CNN reports: "A truck loaded with chlorine detonated Wednesday at a military checkpoint on the western outskirts of Baghdad, killing one Iraqi and wounded two others". Reuters notes a Balad Ruz bombing that killed 9 and left 16 wounded, a Baghdad roadside bombing ("near a petrol station") that killed 2, and a Baghdad mortar attack on the west Rashid section of Baghdad resulted one death and five wounded. Laith Hammoudi (McClatchy Newspapers) reports a Mosul bombing that left one person dead, a bobming near Tikrit that wounded two police officers


Reuters reports Ali al-Bayati ("Iraq's former bodybuilding champion") was shot dead in Mosul, another Mosul shooting claimed two lives and left one person wounded, a police officer shot dead in Tuz Khurmato.


Laith Hammoudi (McClatchy Newspapers) reports 18 corpses discovered in Baghdad. Reuters notes a corpse discovered in Hilla.

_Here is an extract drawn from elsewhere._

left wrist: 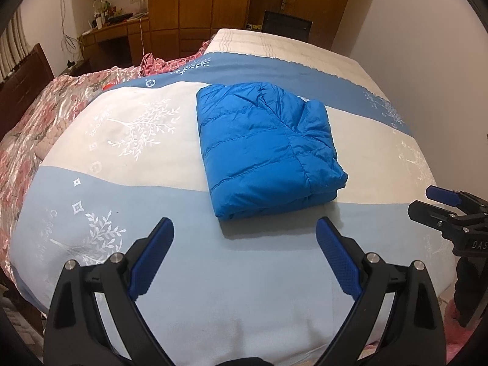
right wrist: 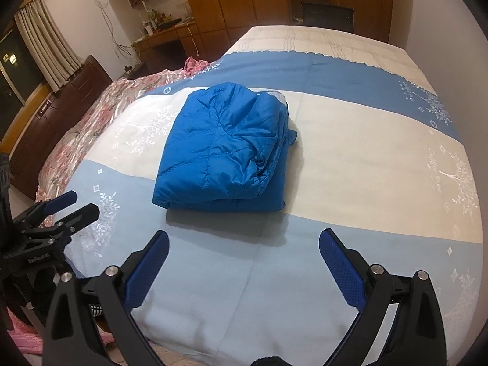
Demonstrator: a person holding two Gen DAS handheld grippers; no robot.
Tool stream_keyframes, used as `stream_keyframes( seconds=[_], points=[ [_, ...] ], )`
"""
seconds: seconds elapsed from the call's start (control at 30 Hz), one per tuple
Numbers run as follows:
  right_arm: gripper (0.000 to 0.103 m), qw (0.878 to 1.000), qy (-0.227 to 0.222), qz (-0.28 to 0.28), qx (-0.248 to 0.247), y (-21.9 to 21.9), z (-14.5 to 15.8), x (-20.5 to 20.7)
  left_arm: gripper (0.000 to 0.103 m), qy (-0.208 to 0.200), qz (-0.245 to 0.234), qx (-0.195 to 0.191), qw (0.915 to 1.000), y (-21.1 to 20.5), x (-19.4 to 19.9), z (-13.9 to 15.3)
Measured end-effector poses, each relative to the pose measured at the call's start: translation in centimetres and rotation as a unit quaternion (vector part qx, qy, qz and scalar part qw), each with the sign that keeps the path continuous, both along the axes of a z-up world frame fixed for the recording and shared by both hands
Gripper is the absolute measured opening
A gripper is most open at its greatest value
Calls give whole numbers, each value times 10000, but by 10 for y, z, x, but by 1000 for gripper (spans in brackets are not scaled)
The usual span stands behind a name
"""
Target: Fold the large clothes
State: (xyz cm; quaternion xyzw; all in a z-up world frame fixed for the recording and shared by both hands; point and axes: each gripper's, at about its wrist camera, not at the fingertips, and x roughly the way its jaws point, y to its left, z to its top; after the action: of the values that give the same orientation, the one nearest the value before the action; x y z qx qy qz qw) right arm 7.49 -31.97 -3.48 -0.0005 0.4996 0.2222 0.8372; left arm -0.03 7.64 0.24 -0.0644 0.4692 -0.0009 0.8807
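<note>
A blue quilted down jacket (left wrist: 265, 149) lies folded into a thick rectangle on the bed; it also shows in the right wrist view (right wrist: 222, 152). My left gripper (left wrist: 245, 235) is open and empty, held above the bed's near edge, short of the jacket. My right gripper (right wrist: 244, 245) is open and empty, also near the front edge, a little right of the jacket. The right gripper shows at the right edge of the left wrist view (left wrist: 439, 204), and the left gripper at the left edge of the right wrist view (right wrist: 73, 204).
The bed cover (left wrist: 152, 158) has blue and cream bands. A pink floral quilt (left wrist: 45, 116) is bunched along the bed's left side. A dark headboard (right wrist: 61, 103), a desk (left wrist: 113, 33) and wooden wardrobes (left wrist: 198, 6) stand beyond.
</note>
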Motion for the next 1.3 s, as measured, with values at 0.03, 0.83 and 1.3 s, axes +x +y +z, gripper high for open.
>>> stream_keyframes(
  seconds=[0.03, 0.83, 1.3],
  points=[
    [99, 10000, -1, -3, -7, 0, 0, 0, 94, -4, -1, 13, 10000, 0, 0, 0],
    [99, 9999, -42, 60, -71, 6, 3, -6, 94, -17, 27, 36, 10000, 2, -3, 0],
    [99, 9999, -33, 70, -79, 7, 3, -7, 94, -5, 29, 26, 10000, 1, -3, 1]
  ],
)
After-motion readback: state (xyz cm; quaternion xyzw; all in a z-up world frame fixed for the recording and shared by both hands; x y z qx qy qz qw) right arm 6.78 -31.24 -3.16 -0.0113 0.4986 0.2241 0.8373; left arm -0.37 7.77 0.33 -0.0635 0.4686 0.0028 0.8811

Tom Hayden (The Huffington Post) examines a number of issues (life on the ground in Iraq, scandals of the administration) and we'll zoom in on the commentary regarding the US House and Senate measures, "It is hard to know what to make of these Democratic proposals. To what extent are they designed seriously or only for political cover? The most dangerous one is the open-ended authorization to continue combat operations against 'all extremists', which should be opposed by the anti-war movement and their Democratic allies. The related problem is the resurfacing of the 'humanitarian hawks' who delude themselves into believing the US military can succeed in a more low-visibility role combining counter-insurgency and economic development. The flaw in their thinking is that American soldiers can serve as 'trainers' to an Iraqi state described as sectarian even by the Baker-Hamilton Report.

And today
Amy Goodman interviewed Bill Moyers on Democracy Now! whose Bill Moyers Journal debuts this week on PBS stations (starts tonight on some PBS stations) and the first episode focuses on the selling of the illegal war.